On the demand side, with their customers, they may offer incentives for customers to move flight times if this helps with fleet optimization. For instance, if a customer requests an aircraft at noon, and the company knows they have an aircraft arriving (with a different customer) into that airport a few hours later, they could ask the 1st customer if they would be happy flying out a few hours later, and even offer an incentive to use that later timeslot. This is much more efficient for the fleet, than flying in a second plane for the noon flight time. In the above simple scenario, Wheels Up would only need to use one aircraft for the in and out flights, rather having two aircraft service the two different customers.

Wheels Up is certainly not alone in expecting ongoing consolidation in private aviation. At this year’s NBAA show, in October, Kenny Dichter shared the stage with Ken Ricci, founder of Directional Aviation and George Antoniadis, CEO of PlaneSense and all three agreed that consolidation would continue over the next ten years.

Latest Results

The recent Q3 results from Wheels Up certainly showed good growth, with revenue up 55% year-over-year to $302 million. The “Active Members” (membership accounts that generated membership revenue) grew 45% year-over-year to 11,375 in total and “Live Flight Legs” (completed one-way revenue generating flight legs) increased 52% year-over-year to 19,714 in total.

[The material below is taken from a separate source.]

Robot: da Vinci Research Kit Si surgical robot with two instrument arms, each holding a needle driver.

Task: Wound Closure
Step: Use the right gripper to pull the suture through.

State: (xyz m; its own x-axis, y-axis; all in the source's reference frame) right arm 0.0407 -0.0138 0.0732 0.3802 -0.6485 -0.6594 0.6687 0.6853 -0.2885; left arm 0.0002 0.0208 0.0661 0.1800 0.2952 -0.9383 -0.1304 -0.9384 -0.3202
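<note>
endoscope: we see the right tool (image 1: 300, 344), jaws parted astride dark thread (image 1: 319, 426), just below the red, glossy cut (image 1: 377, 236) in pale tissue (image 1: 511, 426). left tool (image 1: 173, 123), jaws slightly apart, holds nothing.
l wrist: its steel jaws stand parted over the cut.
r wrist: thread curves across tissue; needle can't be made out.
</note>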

“I am pleased to report another quarter of record revenue, which offers further evidence that the work to expand our fleet offerings, invest in our iconic brand, and serve our high value customers is setting us apart.” said Kenny Dichter, Wheels Up Chairman & Chief Executive Officer.

On the bottom line there was an increased loss caused by supply constraints and increased operating costs, as well as an increase in equity-based compensation expense, including a broad-based equity grant to the Wheels Up employee pilots.

“Our supply constraints are no different than what many companies are facing today, and reinforces the need for the technology-enabled marketplace platform that we are building,” added Kenny Dichter.